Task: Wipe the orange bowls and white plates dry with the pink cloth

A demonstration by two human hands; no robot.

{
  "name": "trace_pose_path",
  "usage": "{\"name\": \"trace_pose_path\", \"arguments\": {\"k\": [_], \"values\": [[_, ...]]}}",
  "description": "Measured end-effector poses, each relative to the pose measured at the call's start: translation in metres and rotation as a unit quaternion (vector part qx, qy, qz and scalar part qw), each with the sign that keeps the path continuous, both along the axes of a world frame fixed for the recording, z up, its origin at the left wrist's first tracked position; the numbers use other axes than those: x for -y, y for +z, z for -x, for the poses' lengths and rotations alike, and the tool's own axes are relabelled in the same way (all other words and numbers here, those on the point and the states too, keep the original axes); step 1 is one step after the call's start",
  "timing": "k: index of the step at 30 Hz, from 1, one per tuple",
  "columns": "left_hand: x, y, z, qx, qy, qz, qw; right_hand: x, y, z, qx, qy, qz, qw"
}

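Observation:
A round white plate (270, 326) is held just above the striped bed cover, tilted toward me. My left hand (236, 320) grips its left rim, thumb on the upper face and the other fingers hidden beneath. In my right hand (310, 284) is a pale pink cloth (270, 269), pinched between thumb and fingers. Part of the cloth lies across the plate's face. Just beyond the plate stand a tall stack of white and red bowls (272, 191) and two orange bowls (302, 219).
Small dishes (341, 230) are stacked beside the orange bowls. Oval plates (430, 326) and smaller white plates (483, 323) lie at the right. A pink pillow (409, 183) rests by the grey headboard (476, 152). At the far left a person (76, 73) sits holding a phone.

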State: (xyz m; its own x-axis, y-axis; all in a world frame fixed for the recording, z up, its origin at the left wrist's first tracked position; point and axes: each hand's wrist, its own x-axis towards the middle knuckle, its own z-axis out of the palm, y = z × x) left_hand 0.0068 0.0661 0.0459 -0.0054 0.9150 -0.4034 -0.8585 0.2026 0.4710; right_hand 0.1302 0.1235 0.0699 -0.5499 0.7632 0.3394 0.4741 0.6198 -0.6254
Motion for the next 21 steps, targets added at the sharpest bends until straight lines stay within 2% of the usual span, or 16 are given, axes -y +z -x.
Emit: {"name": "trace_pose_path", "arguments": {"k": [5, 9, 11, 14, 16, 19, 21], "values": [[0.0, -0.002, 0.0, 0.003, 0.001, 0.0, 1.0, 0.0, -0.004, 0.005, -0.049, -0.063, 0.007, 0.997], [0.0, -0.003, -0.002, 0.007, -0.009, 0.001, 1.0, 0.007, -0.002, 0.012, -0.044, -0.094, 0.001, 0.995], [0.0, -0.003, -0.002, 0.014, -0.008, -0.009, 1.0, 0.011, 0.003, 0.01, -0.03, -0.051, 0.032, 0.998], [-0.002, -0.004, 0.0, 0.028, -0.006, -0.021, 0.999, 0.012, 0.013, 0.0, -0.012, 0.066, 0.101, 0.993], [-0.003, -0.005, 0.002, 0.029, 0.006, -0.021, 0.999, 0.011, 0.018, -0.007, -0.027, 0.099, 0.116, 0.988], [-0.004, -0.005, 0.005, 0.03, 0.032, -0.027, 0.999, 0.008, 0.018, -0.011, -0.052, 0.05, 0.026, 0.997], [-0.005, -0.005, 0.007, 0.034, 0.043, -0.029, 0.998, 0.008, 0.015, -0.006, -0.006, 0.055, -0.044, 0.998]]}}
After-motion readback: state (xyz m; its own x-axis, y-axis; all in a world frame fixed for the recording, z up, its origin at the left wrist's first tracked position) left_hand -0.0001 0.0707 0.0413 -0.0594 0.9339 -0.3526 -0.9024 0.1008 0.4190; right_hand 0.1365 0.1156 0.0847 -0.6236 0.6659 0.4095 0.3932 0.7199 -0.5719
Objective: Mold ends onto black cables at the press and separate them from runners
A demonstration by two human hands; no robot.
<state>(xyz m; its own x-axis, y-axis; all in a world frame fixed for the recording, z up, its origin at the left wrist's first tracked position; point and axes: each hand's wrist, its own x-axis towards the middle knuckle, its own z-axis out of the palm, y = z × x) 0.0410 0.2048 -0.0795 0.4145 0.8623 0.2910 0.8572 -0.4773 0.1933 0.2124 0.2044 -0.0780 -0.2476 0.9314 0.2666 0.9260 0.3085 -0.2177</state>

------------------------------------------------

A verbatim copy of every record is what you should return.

# YOUR RESPONSE
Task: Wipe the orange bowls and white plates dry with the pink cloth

A demonstration by two human hands; no robot.

{
  "name": "trace_pose_path",
  "usage": "{\"name\": \"trace_pose_path\", \"arguments\": {\"k\": [_], \"values\": [[_, ...]]}}",
  "description": "Measured end-effector poses, each relative to the pose measured at the call's start: translation in metres and rotation as a unit quaternion (vector part qx, qy, qz and scalar part qw), each with the sign that keeps the path continuous, both along the axes of a world frame fixed for the recording, z up, its origin at the left wrist's first tracked position; the numbers use other axes than those: x for -y, y for +z, z for -x, for the poses' lengths and rotations alike, and the tool's own axes are relabelled in the same way (all other words and numbers here, those on the point and the states too, keep the original axes); step 1 is one step after the call's start",
  "timing": "k: index of the step at 30 Hz, from 1, one per tuple",
  "columns": "left_hand: x, y, z, qx, qy, qz, qw; right_hand: x, y, z, qx, qy, qz, qw"
}

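Observation:
A round white plate (270, 326) is held just above the striped bed cover, tilted toward me. My left hand (236, 320) grips its left rim, thumb on the upper face and the other fingers hidden beneath. In my right hand (310, 284) is a pale pink cloth (270, 269), pinched between thumb and fingers. Part of the cloth lies across the plate's face. Just beyond the plate stand a tall stack of white and red bowls (272, 191) and two orange bowls (302, 219).
Small dishes (341, 230) are stacked beside the orange bowls. Oval plates (430, 326) and smaller white plates (483, 323) lie at the right. A pink pillow (409, 183) rests by the grey headboard (476, 152). At the far left a person (76, 73) sits holding a phone.
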
State: (xyz m; its own x-axis, y-axis; all in a world frame fixed for the recording, z up, its origin at the left wrist's first tracked position; point and axes: each hand's wrist, its own x-axis towards the middle knuckle, its own z-axis out of the palm, y = z × x) left_hand 0.0068 0.0661 0.0459 -0.0054 0.9150 -0.4034 -0.8585 0.2026 0.4710; right_hand 0.1302 0.1235 0.0699 -0.5499 0.7632 0.3394 0.4741 0.6198 -0.6254
Motion for the next 21 steps, targets added at the sharpest bends until straight lines stay within 2% of the usual span, or 16 are given, axes -y +z -x.
Emit: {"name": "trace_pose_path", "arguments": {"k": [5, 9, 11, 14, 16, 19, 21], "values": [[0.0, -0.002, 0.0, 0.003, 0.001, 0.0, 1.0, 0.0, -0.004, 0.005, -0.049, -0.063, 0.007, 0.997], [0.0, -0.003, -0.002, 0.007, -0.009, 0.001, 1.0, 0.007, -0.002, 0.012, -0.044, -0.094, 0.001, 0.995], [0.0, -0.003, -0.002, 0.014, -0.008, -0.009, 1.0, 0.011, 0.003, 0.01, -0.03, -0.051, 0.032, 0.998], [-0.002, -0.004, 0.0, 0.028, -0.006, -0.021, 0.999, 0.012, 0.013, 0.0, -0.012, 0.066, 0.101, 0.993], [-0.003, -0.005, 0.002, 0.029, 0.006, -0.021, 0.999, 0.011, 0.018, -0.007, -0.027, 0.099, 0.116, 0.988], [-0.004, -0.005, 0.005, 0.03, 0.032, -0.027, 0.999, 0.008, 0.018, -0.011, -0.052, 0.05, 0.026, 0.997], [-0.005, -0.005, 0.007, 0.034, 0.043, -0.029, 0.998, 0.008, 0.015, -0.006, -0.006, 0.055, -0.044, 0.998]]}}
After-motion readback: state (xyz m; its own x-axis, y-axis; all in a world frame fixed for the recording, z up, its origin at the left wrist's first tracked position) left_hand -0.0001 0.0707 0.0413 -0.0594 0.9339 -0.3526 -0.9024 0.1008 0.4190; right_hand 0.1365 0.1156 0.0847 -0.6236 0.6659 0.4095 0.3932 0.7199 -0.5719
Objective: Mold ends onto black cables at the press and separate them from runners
A demonstration by two human hands; no robot.
<state>(xyz m; its own x-axis, y-axis; all in a world frame fixed for the recording, z up, its origin at the left wrist's first tracked position; point and axes: each hand's wrist, its own x-axis towards the middle knuckle, its own z-axis out of the palm, y = z × x) 0.0410 0.2048 -0.0795 0.4145 0.8623 0.2910 0.8572 -0.4773 0.1933 0.2124 0.2044 -0.0780 -0.2476 0.9314 0.2666 0.9260 0.3085 -0.2177</state>

With this, there is nothing more to the exercise.